Data block:
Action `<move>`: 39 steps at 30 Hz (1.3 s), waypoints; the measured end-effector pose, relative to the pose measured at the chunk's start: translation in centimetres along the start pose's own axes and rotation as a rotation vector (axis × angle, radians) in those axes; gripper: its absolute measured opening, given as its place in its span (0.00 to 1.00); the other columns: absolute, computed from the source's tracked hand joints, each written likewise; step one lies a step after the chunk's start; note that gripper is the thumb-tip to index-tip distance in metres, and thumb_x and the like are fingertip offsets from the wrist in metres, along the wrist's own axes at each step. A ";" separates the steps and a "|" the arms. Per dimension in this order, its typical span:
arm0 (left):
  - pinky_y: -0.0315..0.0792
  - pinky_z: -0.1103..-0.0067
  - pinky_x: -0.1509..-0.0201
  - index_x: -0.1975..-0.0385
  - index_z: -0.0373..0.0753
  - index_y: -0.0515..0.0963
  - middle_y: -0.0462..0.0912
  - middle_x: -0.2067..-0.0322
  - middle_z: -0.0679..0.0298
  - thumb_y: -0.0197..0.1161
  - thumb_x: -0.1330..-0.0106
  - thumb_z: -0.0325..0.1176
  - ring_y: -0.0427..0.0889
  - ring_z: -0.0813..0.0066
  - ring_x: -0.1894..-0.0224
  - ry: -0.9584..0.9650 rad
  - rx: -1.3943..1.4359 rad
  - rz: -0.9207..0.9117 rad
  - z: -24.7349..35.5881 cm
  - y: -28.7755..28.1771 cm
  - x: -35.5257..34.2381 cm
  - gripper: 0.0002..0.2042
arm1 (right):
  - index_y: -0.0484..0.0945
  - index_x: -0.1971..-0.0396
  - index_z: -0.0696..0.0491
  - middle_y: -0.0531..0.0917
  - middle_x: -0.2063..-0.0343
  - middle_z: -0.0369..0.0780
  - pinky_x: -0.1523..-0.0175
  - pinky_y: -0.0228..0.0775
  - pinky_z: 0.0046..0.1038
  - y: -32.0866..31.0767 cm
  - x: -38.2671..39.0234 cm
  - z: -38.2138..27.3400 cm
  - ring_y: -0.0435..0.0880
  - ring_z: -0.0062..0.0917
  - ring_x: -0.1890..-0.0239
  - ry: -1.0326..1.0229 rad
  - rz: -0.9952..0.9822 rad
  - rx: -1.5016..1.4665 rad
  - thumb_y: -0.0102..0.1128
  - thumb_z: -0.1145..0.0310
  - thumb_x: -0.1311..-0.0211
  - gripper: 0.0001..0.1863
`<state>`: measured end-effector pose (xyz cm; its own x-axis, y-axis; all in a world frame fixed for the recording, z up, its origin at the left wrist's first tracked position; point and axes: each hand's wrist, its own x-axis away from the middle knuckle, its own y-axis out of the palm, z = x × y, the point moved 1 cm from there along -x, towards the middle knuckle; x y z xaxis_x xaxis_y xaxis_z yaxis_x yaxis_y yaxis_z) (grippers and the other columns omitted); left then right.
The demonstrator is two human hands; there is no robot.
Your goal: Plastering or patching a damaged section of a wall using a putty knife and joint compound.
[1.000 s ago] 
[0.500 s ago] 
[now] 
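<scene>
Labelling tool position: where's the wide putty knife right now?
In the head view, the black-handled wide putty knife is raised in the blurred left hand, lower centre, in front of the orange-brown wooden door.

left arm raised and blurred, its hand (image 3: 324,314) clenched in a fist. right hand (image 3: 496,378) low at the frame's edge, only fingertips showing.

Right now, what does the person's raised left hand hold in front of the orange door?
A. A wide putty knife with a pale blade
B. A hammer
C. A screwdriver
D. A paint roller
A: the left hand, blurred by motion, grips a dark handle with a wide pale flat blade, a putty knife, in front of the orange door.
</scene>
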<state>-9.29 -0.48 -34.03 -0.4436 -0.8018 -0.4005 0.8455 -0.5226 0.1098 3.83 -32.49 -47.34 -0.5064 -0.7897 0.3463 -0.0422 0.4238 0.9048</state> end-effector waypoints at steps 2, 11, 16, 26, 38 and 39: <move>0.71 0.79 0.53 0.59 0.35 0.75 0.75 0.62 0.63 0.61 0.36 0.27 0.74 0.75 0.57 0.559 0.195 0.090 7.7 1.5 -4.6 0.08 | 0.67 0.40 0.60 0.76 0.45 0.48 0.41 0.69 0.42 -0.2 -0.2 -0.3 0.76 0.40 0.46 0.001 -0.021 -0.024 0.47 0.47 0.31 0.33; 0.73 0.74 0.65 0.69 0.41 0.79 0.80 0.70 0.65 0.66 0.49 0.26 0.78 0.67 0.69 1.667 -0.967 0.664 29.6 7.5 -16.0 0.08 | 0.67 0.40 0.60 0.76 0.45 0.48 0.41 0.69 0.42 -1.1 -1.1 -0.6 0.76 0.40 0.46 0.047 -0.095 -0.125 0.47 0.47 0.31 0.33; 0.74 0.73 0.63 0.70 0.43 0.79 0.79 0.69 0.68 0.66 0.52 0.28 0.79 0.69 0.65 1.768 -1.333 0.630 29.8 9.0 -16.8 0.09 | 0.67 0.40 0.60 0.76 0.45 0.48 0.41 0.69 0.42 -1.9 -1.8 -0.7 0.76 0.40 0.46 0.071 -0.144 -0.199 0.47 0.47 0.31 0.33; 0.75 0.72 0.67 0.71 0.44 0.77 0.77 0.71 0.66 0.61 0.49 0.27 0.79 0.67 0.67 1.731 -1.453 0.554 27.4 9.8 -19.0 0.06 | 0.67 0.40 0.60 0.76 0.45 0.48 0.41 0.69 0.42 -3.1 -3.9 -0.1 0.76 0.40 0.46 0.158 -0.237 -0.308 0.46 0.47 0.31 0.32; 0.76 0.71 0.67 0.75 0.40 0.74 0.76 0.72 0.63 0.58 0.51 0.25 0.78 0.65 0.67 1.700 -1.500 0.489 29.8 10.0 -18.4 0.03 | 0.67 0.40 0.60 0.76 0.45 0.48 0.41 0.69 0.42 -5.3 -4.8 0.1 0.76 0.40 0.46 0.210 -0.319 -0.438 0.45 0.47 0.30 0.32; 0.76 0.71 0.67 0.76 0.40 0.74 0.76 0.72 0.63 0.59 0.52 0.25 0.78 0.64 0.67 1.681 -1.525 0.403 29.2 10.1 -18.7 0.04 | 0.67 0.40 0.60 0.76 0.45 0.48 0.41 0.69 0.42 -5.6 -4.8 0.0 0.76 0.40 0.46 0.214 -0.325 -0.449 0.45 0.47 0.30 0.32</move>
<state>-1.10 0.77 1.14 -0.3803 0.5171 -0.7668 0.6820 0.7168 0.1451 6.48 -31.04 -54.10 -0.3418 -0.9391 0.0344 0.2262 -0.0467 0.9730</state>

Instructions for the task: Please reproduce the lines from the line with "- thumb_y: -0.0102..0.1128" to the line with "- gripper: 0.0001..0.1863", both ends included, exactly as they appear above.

Answer to this task:
  - thumb_y: -0.0102..0.1128
  - thumb_z: -0.1145..0.0310
  - thumb_x: -0.1311..-0.0211
  - gripper: 0.0001..0.1863

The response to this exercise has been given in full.